The know-how of BRCR Global, with a professional approach supported by a qualified staff, will guide the sponsors in a proactive way, through the filing process for the qualification in order to obtain in the most expeditious manner the approval of the protocols, the researchers and approvals of import certificates with the local Ministries of Health and Ethics Committees of the country where the study is been conducted.

We are able to provide consulting services and presenting of regulations, with the support of recognized regional research centers in North America, Latin America, Central America and the Caribbean Antilles.

Activities related to human clinical tests must follow the standards specified by government and international agencies, and other harmonization entities. These regulations and standards are designed to protect the safety and privacy of the participants, as well as to guide the decision-making process in an ethical manner based on the results of the studies, respecting at all times the scientific integrity of such tests.

The private practice, interpretation or implementation of these regulations is based on the characterization of the intended population and the established use for pharmaceutical devices or medical products.

The main reference documents are provided by the both main regulatory entities:

The FDA and the ICH. Government agencies and similar international regulators, such as EMEA (European Medicines Agency) and PMDA (Japanese Agency for Pharmaceutical and Medical Products) which oversee the activities within their respective jurisdictions, but are strongly influenced by the standards granted by the FDA and the ICH.

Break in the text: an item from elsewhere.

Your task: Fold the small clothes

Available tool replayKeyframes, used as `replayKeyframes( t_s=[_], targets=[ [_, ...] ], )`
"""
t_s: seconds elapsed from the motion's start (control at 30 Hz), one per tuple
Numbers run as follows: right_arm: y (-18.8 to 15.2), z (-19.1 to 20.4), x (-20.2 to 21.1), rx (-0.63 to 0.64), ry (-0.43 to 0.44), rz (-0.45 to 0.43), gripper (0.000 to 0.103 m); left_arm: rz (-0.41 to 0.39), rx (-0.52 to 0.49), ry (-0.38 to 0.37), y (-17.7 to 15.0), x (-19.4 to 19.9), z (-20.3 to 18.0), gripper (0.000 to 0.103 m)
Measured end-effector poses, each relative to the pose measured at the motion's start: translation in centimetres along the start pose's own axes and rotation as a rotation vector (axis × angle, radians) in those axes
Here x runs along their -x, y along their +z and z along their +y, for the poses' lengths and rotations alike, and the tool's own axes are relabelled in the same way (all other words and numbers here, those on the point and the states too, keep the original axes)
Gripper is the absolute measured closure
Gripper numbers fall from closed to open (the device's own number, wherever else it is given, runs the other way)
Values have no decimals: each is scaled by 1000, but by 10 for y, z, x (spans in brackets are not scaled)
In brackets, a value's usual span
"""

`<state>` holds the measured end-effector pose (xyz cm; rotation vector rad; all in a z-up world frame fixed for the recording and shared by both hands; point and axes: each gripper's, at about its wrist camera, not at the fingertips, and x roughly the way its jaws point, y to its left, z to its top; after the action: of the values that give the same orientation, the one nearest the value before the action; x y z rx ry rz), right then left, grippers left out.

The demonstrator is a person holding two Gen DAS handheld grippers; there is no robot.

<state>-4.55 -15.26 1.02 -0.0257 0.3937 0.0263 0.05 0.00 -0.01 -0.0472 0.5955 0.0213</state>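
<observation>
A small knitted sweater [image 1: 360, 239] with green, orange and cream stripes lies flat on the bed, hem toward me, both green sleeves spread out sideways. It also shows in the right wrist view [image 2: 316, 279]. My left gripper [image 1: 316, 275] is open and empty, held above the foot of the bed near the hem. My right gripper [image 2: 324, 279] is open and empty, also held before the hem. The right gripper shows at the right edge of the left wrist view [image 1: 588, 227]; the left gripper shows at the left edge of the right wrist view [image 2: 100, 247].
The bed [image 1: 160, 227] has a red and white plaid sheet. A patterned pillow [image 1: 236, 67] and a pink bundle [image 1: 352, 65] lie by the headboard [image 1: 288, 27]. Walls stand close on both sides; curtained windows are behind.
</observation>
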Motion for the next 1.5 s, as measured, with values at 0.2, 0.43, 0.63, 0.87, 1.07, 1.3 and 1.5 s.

Compliance with the good clinical practice principles (GCP), including the correct protection of the human subject (HPS), is universally recognized as a critical requirement for carrying out research on human beings. Many countries have undertaken PCB principles as laws and / or regulations. The FDA´s regulations for conducting clinical trials, which have been in place since the 1970s, address both PCB and HSP. These FDA´s regulations and guidance documents are accessible from this link: 

ScienceResearch

The PCB is an international standard of ethical and scientific quality to design, carry out, record and report trials which involve the participation of human beings.

Compliance with this standard provides a public guarantee that the rights, safety and well-being of the subjects of the trial will be protected, in accordance with the principles that have their origin in the Declaration of Helsinki, and that the clinical trial data they are truthful.